Pada tahun berapa - hitung, di negeri apa - tebak, pertanyaan yang diajukan. Seberapa cepat ARM daripada AVR? Protokol Modbus mana yang "lebih cepat"? ASCII atau RTU?
Dengan "kecepatan", dalam kasus ini, yang kami maksud adalah jumlah siklus mesin prosesor yang diperlukan untuk menjalankan semua tindakan protokol.
Studi kinerja akan dilakukan pada pustaka ModBus Slave RTU / ASCII , yang dikenal luas dalam lingkaran sempit , yang diporting ke mikrokontroler ATMega48 dan STM32L052. Kami akan menampilkan informasi melalui protokol Modbus ke emulator panel Weintek. Pengujian akan dilakukan pada contoh demo . Selain hasil pengujian, panel menampilkan status register Modbus: input diskrit, output diskrit, register untuk membaca dan register untuk membaca / menulis. Panel tersebut juga menghitung banyaknya kesalahan dalam pertukaran data dengan mikrokontroler. Jendela tes ditunjukkan pada gambar.
Kami akan mengevaluasi kinerja dengan mengukur waktu pelaksanaan fungsi pemrosesan pesan protokol. Kami akan mengukur waktu eksekusi menggunakan metode buruh-tani. Sebelum memulai fungsinya, kita reset timer hardware yang frekuensi penghitungannya sama dengan frekuensi clock mikrokontroler, setelah menjalankan fungsinya, kita membaca nilai timer dan memproses hasil pengukuran. Kami menghitung nilai minimum, maksimum dan rata-rata waktu eksekusi fungsi pemrosesan pesan dari protokol Modbus.
while(1)
{
TIM6->CNT=0;
ModBusRTU();
//ModBusASCII();
tcurent=TIM6->CNT;
if(tcurent<tmin)tmin=tcurent;
if(tcurent>tmax)tmax=tcurent;
avg32=avg32-(avg32>>16)+tcurent;
tavg=avg32>>alfa;
...
Hasil penelitian dirangkum dalam tabel. Penelitian dilakukan dengan berbagai pilihan perpustakaan:
- ModBusUseTableCRC - Gunakan perhitungan CRC tabel;
- ModBusUseErrMes - Gunakan pesan tentang kesalahan protokol logis;
Dan juga dengan strategi pengoptimalan kompiler yang berbeda.

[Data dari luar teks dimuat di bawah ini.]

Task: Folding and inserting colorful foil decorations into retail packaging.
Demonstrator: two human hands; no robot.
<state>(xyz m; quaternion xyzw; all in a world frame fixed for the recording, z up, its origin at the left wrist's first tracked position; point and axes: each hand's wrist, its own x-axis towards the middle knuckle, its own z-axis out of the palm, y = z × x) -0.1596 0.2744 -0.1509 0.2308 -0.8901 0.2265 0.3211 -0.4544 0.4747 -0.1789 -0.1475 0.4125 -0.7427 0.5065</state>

Pustaka ModBus Slave RTU / ASCII mendukung, dalam beberapa kasus, fungsi penting - jeda antara menerima permintaan dari Modbus Master dan respons Modbus Slave. Penelitian dilakukan dengan nilai jeda 2 milidetik dan 0 (yaitu, tanpa jeda), nilai-nilai ini ditunjukkan pada kolom tabel "Pause P / P". Kolom "Ukuran" menunjukkan ukuran modul, yang mencakup kedua fungsi untuk memproses pesan Modbus (ModBusRTU (), ModBusASCII ()).
Menurut penulis, yang paling bijaksana adalah mengevaluasi kinerja menurut kasus terburuk, yaitu sesuai dengan waktu eksekusi maksimum dari fungsi tersebut.
Setelah memikirkan secara mendalam hasil penelitian tersebut, maka dapat ditarik kesimpulan sebagai berikut:
- AVR tidak terlalu lambat !!! Rata-rata, ini satu setengah kali lebih lambat dari ARM pada kecepatan jam yang sama. Dan dalam kasus pengoptimalan ukuran (misalnya, varian 13 dan 15), secara praktis mendekati ARM.
- Protokol ASCII, dibandingkan dengan RTU, tidak hanya lebih lambat dalam kecepatan transmisi, tetapi juga membutuhkan lebih banyak sumber daya mikrokontroler.
- Penggunaan pesan tentang kesalahan logika dari protokol tidak mempengaruhi kinerja dengan cara apapun.
- Metode tabel untuk menghitung CRC memungkinkan lebih dari satu setengah kali untuk mengurangi penggunaan sumber daya komputasi mikrokontroler.
- Menggunakan jeda antara menerima permintaan dan mengirimkan respons memungkinkan tidak hanya untuk menghindari konflik pada bus RS-485, tetapi juga untuk mengurangi fungsi pemblokiran pemrosesan pesan dari protokol Modbus.
Kesimpulan lain apa yang bisa ditarik?